» WORK TO COMPLETE
For this exercise, restate the data below with no change at all.

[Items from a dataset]
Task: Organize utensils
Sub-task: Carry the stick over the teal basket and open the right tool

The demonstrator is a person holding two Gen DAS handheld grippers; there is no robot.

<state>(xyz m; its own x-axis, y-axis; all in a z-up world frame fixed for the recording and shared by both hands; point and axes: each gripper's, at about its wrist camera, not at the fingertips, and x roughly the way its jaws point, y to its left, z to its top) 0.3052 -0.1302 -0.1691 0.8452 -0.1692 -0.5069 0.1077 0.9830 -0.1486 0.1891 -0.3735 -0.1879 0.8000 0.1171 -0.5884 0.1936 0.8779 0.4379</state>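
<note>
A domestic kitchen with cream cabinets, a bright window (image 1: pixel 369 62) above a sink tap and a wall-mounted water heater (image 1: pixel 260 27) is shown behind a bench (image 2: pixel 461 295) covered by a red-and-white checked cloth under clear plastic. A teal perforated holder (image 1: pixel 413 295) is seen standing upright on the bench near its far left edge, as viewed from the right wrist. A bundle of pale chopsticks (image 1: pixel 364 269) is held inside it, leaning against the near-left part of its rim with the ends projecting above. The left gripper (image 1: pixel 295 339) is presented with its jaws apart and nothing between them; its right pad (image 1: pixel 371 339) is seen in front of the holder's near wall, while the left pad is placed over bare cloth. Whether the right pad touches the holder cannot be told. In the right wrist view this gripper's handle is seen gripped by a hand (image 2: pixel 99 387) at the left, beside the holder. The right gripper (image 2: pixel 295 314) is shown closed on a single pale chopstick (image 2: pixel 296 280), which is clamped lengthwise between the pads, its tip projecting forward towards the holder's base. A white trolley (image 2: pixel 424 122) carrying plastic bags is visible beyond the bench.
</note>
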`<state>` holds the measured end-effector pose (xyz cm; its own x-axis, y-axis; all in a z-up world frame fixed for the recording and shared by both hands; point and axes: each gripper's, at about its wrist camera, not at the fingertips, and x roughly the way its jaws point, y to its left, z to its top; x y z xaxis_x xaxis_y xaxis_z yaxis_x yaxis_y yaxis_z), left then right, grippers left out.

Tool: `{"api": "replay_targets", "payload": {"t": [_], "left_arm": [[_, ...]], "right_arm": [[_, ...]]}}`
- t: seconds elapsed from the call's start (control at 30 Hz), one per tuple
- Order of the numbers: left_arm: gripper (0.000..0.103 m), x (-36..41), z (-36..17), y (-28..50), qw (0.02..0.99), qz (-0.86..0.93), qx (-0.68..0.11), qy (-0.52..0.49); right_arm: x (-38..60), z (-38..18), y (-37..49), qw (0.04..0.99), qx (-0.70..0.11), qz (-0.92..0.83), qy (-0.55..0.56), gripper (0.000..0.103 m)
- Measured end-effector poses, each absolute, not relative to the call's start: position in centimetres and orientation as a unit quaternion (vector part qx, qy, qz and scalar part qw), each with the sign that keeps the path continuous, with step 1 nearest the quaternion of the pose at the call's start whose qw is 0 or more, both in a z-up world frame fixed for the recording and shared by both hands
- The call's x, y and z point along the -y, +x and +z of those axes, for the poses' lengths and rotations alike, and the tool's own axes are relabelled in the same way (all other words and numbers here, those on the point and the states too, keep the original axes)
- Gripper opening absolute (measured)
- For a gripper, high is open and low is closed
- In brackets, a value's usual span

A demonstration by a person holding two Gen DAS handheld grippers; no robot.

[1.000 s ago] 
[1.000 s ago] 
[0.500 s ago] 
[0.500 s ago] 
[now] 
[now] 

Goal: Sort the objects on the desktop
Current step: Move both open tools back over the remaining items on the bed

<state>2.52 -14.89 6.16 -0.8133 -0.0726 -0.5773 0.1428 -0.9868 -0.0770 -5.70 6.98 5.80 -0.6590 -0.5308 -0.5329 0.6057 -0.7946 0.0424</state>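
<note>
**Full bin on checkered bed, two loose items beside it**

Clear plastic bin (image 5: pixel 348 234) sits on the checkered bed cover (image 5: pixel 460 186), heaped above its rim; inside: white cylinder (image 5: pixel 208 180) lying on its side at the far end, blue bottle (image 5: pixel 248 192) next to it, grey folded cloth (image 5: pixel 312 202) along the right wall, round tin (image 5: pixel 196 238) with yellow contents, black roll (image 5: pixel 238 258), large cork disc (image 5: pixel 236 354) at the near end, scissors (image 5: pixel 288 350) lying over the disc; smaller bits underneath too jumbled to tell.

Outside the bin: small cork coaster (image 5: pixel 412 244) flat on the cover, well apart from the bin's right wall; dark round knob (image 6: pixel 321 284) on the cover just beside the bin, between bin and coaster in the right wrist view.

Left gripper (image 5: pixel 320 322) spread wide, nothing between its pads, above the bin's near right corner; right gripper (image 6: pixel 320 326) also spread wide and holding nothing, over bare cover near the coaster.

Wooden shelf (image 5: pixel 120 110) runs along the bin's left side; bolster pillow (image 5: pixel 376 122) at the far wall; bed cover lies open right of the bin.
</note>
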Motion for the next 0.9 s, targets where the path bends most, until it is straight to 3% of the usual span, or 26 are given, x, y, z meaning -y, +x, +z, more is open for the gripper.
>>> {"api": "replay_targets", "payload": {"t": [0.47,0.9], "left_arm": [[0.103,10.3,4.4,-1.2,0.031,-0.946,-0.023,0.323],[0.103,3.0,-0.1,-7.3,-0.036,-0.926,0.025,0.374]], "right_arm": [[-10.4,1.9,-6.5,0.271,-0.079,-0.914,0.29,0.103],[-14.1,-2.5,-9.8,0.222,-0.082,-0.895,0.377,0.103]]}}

» TASK SOLUTION
Task: Organize utensils
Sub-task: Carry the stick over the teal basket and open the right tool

The demonstrator is a person holding two Gen DAS handheld grippers; there is no robot.

<state>(xyz m; its own x-axis, y-axis; all in a z-up world frame fixed for the recording and shared by both hands; point and axes: each gripper's, at about its wrist camera, not at the fingertips, and x roughly the way its jaws point, y to its left, z to its top) 0.3052 -0.1302 -0.1691 0.8452 -0.1692 -0.5069 0.1077 0.9830 -0.1486 0.1891 -0.3735 -0.1879 0.8000 0.1171 -0.5884 0.1936 0.8779 0.4379</state>
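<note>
A domestic kitchen with cream cabinets, a bright window (image 1: pixel 369 62) above a sink tap and a wall-mounted water heater (image 1: pixel 260 27) is shown behind a bench (image 2: pixel 461 295) covered by a red-and-white checked cloth under clear plastic. A teal perforated holder (image 1: pixel 413 295) is seen standing upright on the bench near its far left edge, as viewed from the right wrist. A bundle of pale chopsticks (image 1: pixel 364 269) is held inside it, leaning against the near-left part of its rim with the ends projecting above. The left gripper (image 1: pixel 295 339) is presented with its jaws apart and nothing between them; its right pad (image 1: pixel 371 339) is seen in front of the holder's near wall, while the left pad is placed over bare cloth. Whether the right pad touches the holder cannot be told. In the right wrist view this gripper's handle is seen gripped by a hand (image 2: pixel 99 387) at the left, beside the holder. The right gripper (image 2: pixel 295 314) is shown closed on a single pale chopstick (image 2: pixel 296 280), which is clamped lengthwise between the pads, its tip projecting forward towards the holder's base. A white trolley (image 2: pixel 424 122) carrying plastic bags is visible beyond the bench.
</note>
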`<state>` holds the measured end-effector pose (xyz cm; its own x-axis, y-axis; all in a z-up world frame fixed for the recording and shared by both hands; point and axes: each gripper's, at about its wrist camera, not at the fingertips, and x roughly the way its jaws point, y to its left, z to its top; x y z xaxis_x xaxis_y xaxis_z yaxis_x yaxis_y yaxis_z), left then right, grippers left out.

Tool: `{"api": "replay_targets", "payload": {"t": [_], "left_arm": [[_, ...]], "right_arm": [[_, ...]]}}`
- t: seconds elapsed from the call's start (control at 30 Hz), one per tuple
- Order of the numbers: left_arm: gripper (0.000..0.103 m), x (-36..41), z (-36..17), y (-28..50), qw (0.02..0.99), qz (-0.86..0.93), qx (-0.68..0.11), qy (-0.52..0.49); right_arm: x (-38..60), z (-38..18), y (-37..49), qw (0.04..0.99), qx (-0.70..0.11), qz (-0.92..0.83), qy (-0.55..0.56), gripper (0.000..0.103 m)
- Measured end-effector poses, each absolute, not relative to the call's start: position in centimetres and orientation as a unit quaternion (vector part qx, qy, qz and scalar part qw), each with the sign that keeps the path continuous, with step 1 nearest the quaternion of the pose at the call's start whose qw is 0 or more, both in a z-up world frame fixed for the recording and shared by both hands
- The call's x, y and z point along the -y, +x and +z of those axes, for the poses' lengths and rotations alike, and the tool's own axes are relabelled in the same way (all other words and numbers here, those on the point and the states too, keep the original axes)
- Gripper opening absolute (measured)
- For a gripper, high is open and low is closed
- In brackets, a value's usual span

A demonstration by a person holding two Gen DAS handheld grippers; no robot.

[1.000 s ago] 
[1.000 s ago] 
[0.500 s ago] 
[0.500 s ago] 
[now] 
[now] 

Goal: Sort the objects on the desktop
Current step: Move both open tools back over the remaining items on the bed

<state>2.52 -14.89 6.16 -0.8133 -0.0726 -0.5773 0.1428 -0.9868 -0.0770 -5.70 6.98 5.80 -0.6590 -0.5308 -0.5329 0.6057 -0.7946 0.0424</state>
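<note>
**Full bin on checkered bed, two loose items beside it**

Clear plastic bin (image 5: pixel 348 234) sits on the checkered bed cover (image 5: pixel 460 186), heaped above its rim; inside: white cylinder (image 5: pixel 208 180) lying on its side at the far end, blue bottle (image 5: pixel 248 192) next to it, grey folded cloth (image 5: pixel 312 202) along the right wall, round tin (image 5: pixel 196 238) with yellow contents, black roll (image 5: pixel 238 258), large cork disc (image 5: pixel 236 354) at the near end, scissors (image 5: pixel 288 350) lying over the disc; smaller bits underneath too jumbled to tell.

Outside the bin: small cork coaster (image 5: pixel 412 244) flat on the cover, well apart from the bin's right wall; dark round knob (image 6: pixel 321 284) on the cover just beside the bin, between bin and coaster in the right wrist view.

Left gripper (image 5: pixel 320 322) spread wide, nothing between its pads, above the bin's near right corner; right gripper (image 6: pixel 320 326) also spread wide and holding nothing, over bare cover near the coaster.

Wooden shelf (image 5: pixel 120 110) runs along the bin's left side; bolster pillow (image 5: pixel 376 122) at the far wall; bed cover lies open right of the bin.
</note>
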Motion for the next 0.9 s, targets where the path bends most, until it is straight to 3% of the usual span, or 26 are given, x, y, z meaning -y, +x, +z, more is open for the gripper.
>>> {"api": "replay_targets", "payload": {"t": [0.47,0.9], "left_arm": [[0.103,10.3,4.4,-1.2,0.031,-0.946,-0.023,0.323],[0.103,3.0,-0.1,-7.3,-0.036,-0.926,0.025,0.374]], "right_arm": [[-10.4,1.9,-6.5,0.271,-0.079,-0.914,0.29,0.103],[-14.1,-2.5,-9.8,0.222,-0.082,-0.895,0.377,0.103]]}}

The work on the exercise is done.